How many of those bottles we pay a deposit on in Michigan actually are returned for their deposit, 97% of them.  Also something you may not know and that is 75% of the 3% of bottles Michiganders paid in deposits but did not redeem to receive their 10 cents back goes to a state environmental cleanup fund and the other 25% is returned to the stores who sell the products.

A bill was just introduced into our state house which would include water and juice bottles, but exclude milk products.  State Representative Jon Hoadley, D-Kalamazoo has introduced HB 5486.  HB 5486 would “expand beverage containers subject to bottle deposits to include all nonalcoholic carbonated or uncarbonated beverages except for soy, rice or dairy-derived products.”

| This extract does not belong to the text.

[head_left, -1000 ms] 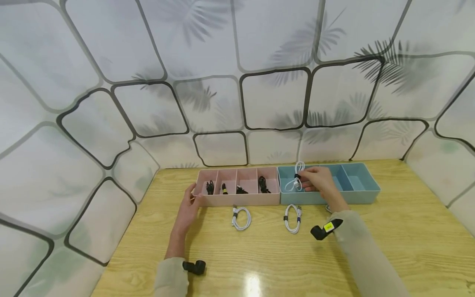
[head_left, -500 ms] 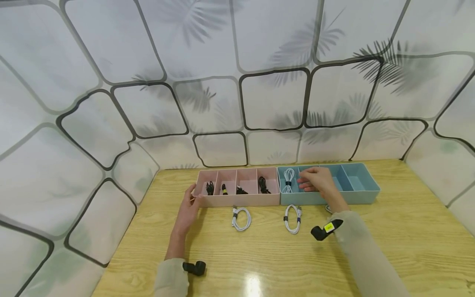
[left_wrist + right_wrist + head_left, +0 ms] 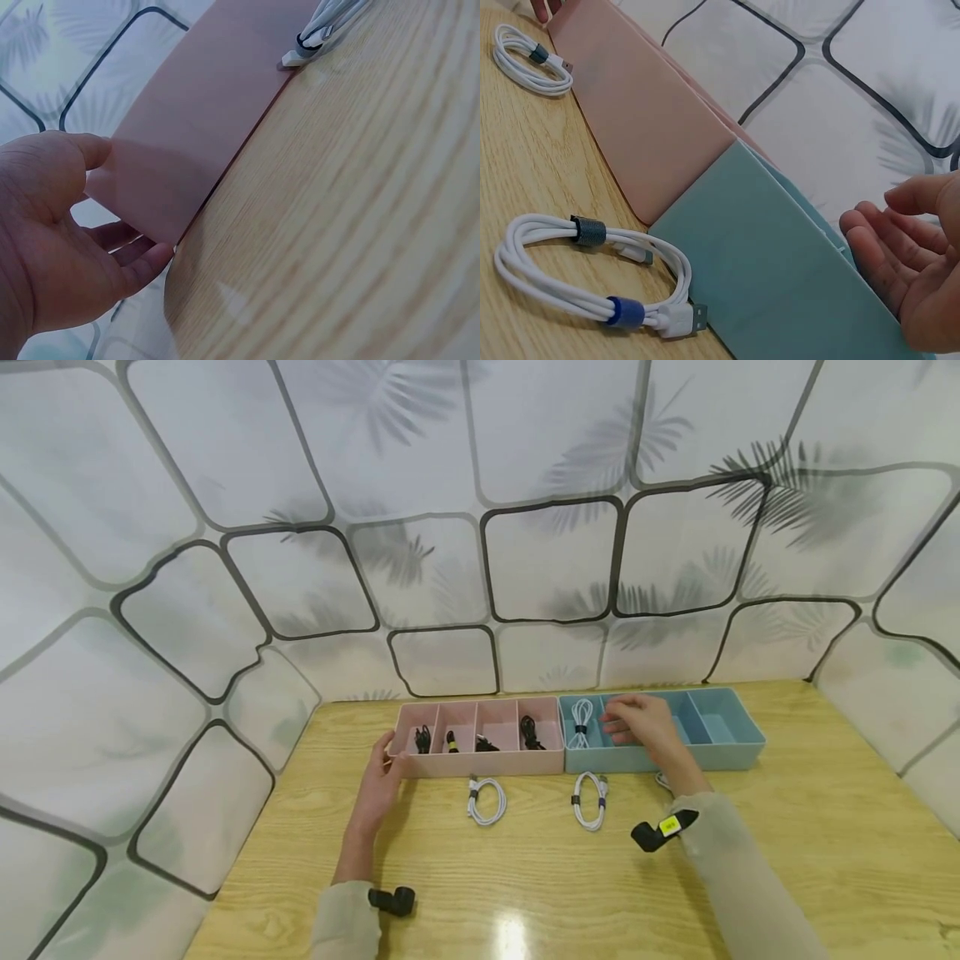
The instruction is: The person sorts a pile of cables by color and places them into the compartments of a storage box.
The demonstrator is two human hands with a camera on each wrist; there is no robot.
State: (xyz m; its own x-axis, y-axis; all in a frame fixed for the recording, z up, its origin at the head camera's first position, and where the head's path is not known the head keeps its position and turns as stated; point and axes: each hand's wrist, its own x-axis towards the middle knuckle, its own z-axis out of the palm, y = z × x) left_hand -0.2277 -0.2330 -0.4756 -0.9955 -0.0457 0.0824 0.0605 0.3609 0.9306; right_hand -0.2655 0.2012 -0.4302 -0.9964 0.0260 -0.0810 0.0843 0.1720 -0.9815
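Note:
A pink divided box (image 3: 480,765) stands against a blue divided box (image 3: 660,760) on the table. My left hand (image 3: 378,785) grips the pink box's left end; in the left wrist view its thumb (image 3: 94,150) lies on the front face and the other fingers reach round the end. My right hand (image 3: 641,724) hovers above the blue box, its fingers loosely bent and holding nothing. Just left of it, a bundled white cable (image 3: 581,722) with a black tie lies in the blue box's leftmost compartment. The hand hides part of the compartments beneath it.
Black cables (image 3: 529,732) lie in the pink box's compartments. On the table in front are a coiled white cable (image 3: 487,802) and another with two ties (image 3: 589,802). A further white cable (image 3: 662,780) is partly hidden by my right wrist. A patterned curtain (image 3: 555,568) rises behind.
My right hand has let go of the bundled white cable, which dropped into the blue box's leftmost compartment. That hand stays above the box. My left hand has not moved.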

State Representative Jon Hoadley was quoted in a Detroit Free Press article stating:

We need to increase our recycling rate in the state of Michigan. We're falling behind…If we're capturing more bottles, we're keeping more things out of our landfills and more trash off the road. And recycling saves energy… The governor said he wants to do more recycling and we want this to be something that he can lift up…We know the bottle law works.

Is it time that we put this deposit on water bottles, we see an awful lot of them thrown on our streets and property?  Also how many of these plastic bottles are not being recycled.

Problem being is it is going to add another $2.40 to $4.00 dollars to the cost of cases of water.  Also can you image how long it could take to actually redeem your returnable bottles, today there are times I wait an awful long time for access to those redemption machines because we have people at those machines with garbage bags and shopping crates full of cans and bottles.